Hoogervorst, a former Dutch finance minister and financial markets authority chief, says he understands that annual statements have become “very long and tough to read” but to some extent that was inevitable as companies become more complex, including the use of derivatives, complicated pension arrangements and merger and acquisition activity.

But he also said there is “too much of a tick the box mentality by both companies and their auditors and regulators”, leaving the investors “swamped by disclosures.”

A Deloitte survey of 100 New Zealand companies released last year on the use of underlying profit in 2012 found that 90 of them had provided a total of 253 alternative profit measures. That was the year before the new FMA guidelines kicked in. Of the 253, 81 percent were reconciled with GAAP profit and 63 percent provided a clear explanation of how the measure had been calculated.

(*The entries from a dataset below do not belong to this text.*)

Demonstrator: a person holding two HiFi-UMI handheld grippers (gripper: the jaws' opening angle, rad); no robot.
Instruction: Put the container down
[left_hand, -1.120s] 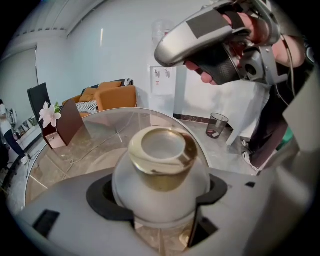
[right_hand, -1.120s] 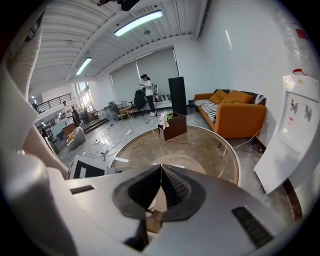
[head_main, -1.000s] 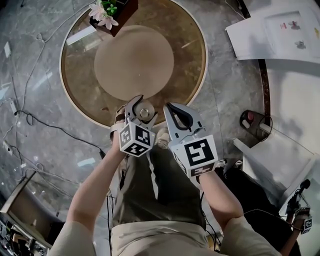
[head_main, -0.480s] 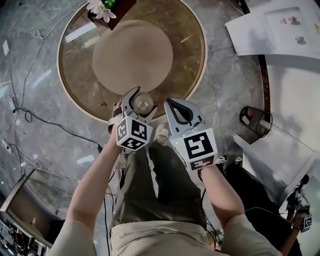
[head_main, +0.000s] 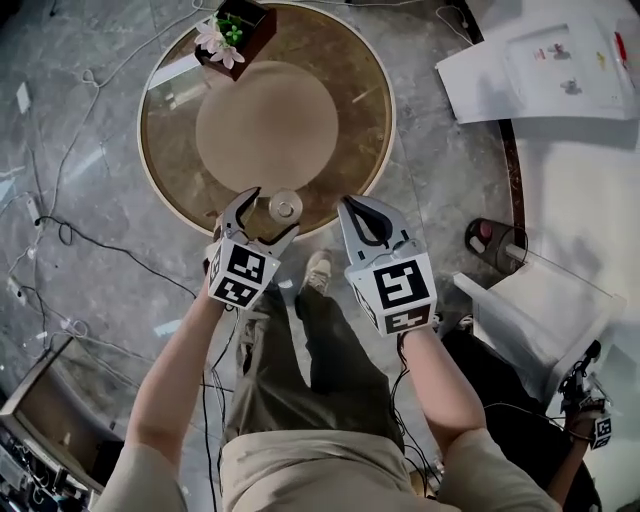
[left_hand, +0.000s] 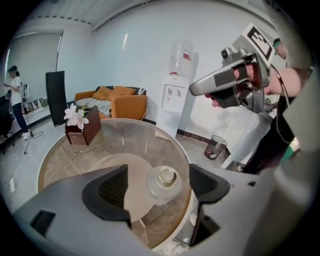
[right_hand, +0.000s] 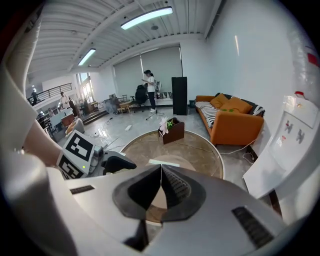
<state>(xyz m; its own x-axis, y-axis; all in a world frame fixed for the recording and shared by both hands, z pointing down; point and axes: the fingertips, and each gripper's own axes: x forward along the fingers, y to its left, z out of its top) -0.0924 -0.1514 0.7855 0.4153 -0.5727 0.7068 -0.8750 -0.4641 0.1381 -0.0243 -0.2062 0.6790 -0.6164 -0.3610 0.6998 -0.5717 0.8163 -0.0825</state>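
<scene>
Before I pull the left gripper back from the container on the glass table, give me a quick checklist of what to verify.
1. Left gripper jaws apart: ok.
2. Container free of both jaws, with a gap on each side: ok.
3. Container upright: ok.
4. Container's base fully resting on the glass table: cannot tell. It looks set down, close to the near rim.
5. Right gripper shut, holding nothing, off to the container's side: ok.
</scene>
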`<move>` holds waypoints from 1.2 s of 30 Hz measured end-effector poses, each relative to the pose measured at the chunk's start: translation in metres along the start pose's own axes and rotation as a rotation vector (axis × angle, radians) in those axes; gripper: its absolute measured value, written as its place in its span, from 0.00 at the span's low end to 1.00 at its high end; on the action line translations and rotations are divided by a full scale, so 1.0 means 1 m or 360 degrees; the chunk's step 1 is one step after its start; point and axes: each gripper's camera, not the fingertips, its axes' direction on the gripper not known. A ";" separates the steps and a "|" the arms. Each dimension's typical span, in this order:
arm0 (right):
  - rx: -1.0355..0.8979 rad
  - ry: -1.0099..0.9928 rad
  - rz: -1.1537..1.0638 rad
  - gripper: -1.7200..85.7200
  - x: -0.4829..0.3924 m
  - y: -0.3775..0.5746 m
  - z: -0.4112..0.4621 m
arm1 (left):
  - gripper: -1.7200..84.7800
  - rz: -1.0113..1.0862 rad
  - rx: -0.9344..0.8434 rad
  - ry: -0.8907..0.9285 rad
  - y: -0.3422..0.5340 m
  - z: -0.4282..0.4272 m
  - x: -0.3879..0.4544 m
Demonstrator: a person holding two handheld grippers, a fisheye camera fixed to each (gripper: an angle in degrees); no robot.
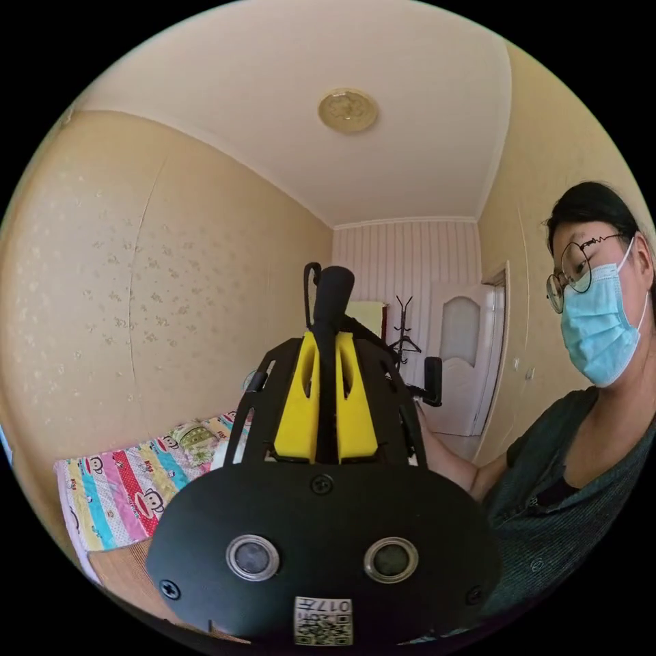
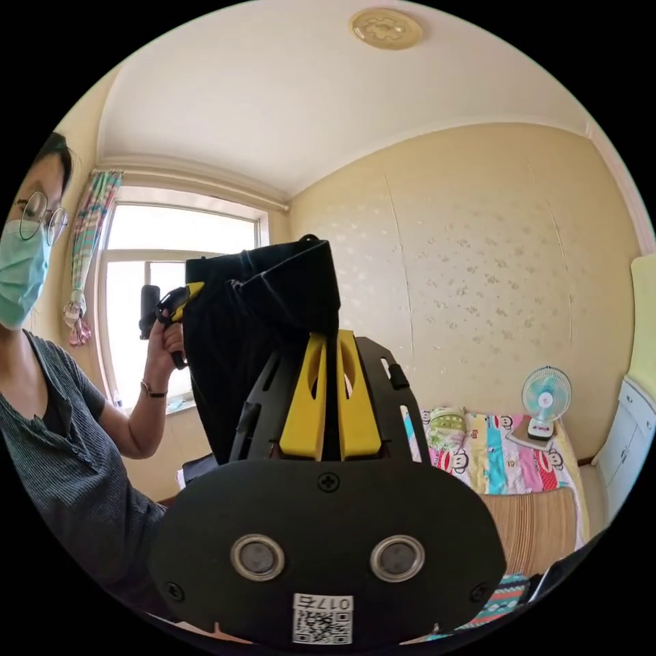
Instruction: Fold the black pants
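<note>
The black pants (image 2: 246, 342) hang in the air, held up by their top edge between both grippers. In the right gripper view my right gripper (image 2: 330, 336) has its yellow jaws shut on one end of that edge. The left gripper (image 2: 179, 298), in the person's raised hand by the window, pinches the other end. In the left gripper view my left gripper (image 1: 328, 336) is shut on the pants (image 1: 333, 290), seen edge-on as a narrow black strip rising from the jaws. Beyond it, the right gripper's black handle (image 1: 432, 380) shows, its jaws hidden.
The person (image 1: 581, 437) stands close, between the grippers. Below lies a bed with a colourful cartoon sheet (image 2: 499, 451) and a woven mat (image 2: 533, 526). A small fan (image 2: 545, 400) and a white cabinet (image 2: 625, 451) stand beside it. A coat stand (image 1: 403, 328) and a door (image 1: 465, 355) are at the room's end.
</note>
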 end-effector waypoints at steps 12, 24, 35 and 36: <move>-0.0006 -0.0348 -0.0421 0.06 -0.079 -0.150 -0.043 | 0.06 0.0208 0.0319 -0.0161 -0.084 -0.141 -0.020; -0.0089 -0.0287 -0.0219 0.06 0.009 -0.218 0.003 | 0.06 0.0156 0.0448 -0.0372 -0.148 -0.147 -0.127; -0.0771 0.0261 0.0191 0.09 0.295 -0.235 0.361 | 0.08 -0.0681 -0.0101 -0.0491 -0.164 0.021 -0.588; -0.0873 0.0311 0.0272 0.10 0.342 -0.225 0.416 | 0.09 -0.0752 -0.0122 -0.0518 -0.160 0.031 -0.623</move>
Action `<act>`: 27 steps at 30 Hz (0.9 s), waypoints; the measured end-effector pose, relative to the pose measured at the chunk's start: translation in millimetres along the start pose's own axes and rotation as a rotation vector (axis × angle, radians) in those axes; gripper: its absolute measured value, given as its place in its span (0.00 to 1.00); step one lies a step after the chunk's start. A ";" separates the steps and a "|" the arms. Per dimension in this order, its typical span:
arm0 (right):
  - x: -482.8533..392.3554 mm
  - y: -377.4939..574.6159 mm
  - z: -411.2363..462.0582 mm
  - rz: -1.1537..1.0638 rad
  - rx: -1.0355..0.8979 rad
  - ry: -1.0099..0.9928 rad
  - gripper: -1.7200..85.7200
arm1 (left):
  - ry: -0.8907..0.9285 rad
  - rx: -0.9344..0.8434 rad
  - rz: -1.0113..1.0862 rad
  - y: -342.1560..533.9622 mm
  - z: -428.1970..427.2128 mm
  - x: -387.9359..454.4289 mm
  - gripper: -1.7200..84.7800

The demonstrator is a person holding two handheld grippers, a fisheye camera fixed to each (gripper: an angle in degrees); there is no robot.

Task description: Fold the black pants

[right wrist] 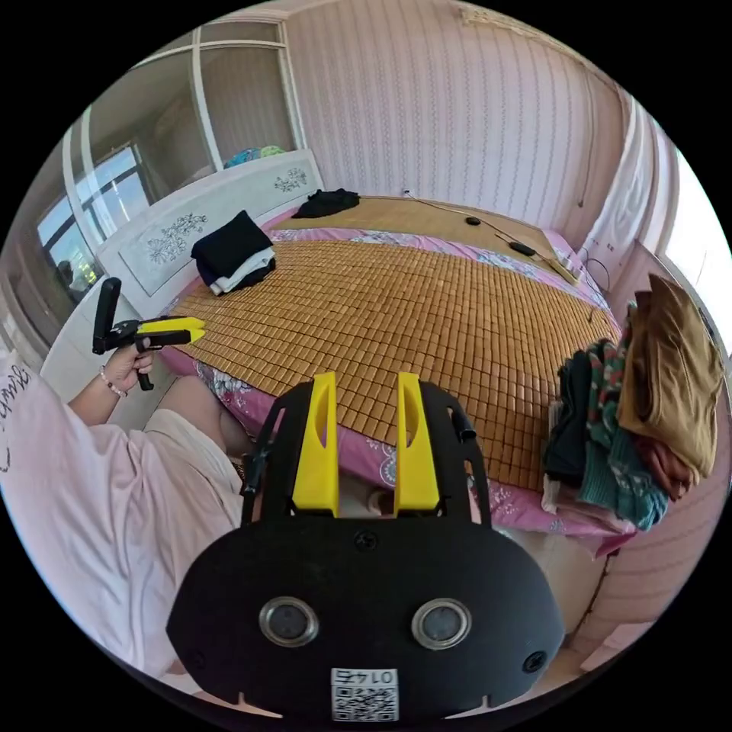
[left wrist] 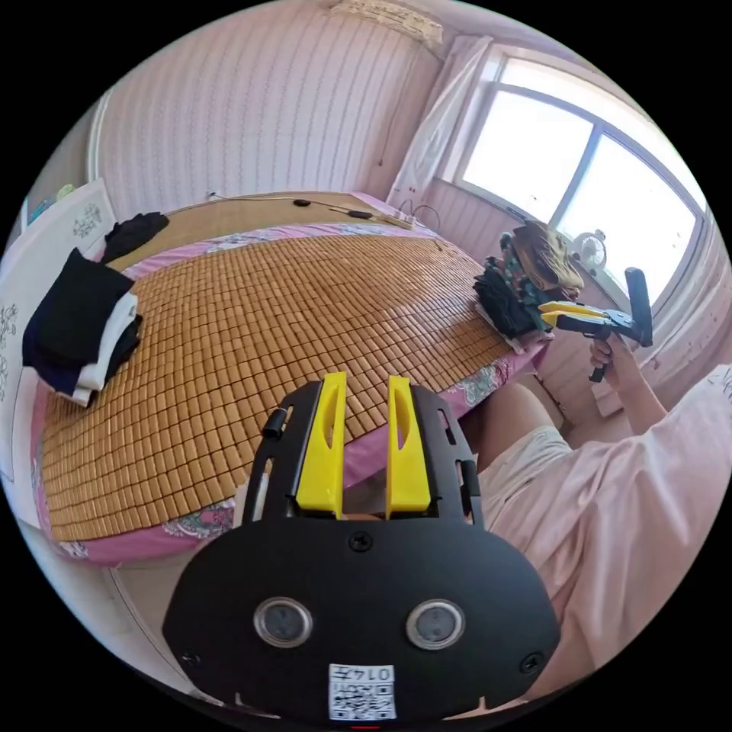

“I think that the logic of the markets is that one number is always dominant and it should be the P&L,” Hoogervorst said. “In the long run that number gives the least surprises because it includes everything.
I recognise that P&L is a rough number.”

The IASB recently completed a new revenue recognition standard that will take effect in the next couple of years, installing a standard top-line definition around the globe. More than 100 countries now use IFRS. The body is now working on a standard for the insurance industry, which “has a huge lobby” and as major buyers of government bonds is a voice governments tend to listen to, Hoogervorst said.

In a speech in Sydney this month, Hoogervorst said he is “still shocked as we continue to stagger from scandal to scandal in the financial markets.”

He said at the root of these problems was “the enormous extent of moral hazard in the financial markets”, including agent-principal conflicts and “the asymmetry of information.”

The IASB’s role was to “keep capitalism honest,” he said, quoting his predecessor David Tweedie. The body had battled vested interests in its efforts to combat moral hazard. Successes included having stock options treated as an expense and bringing pension liabilities on balance sheet. It is currently battling to get lease contracts included.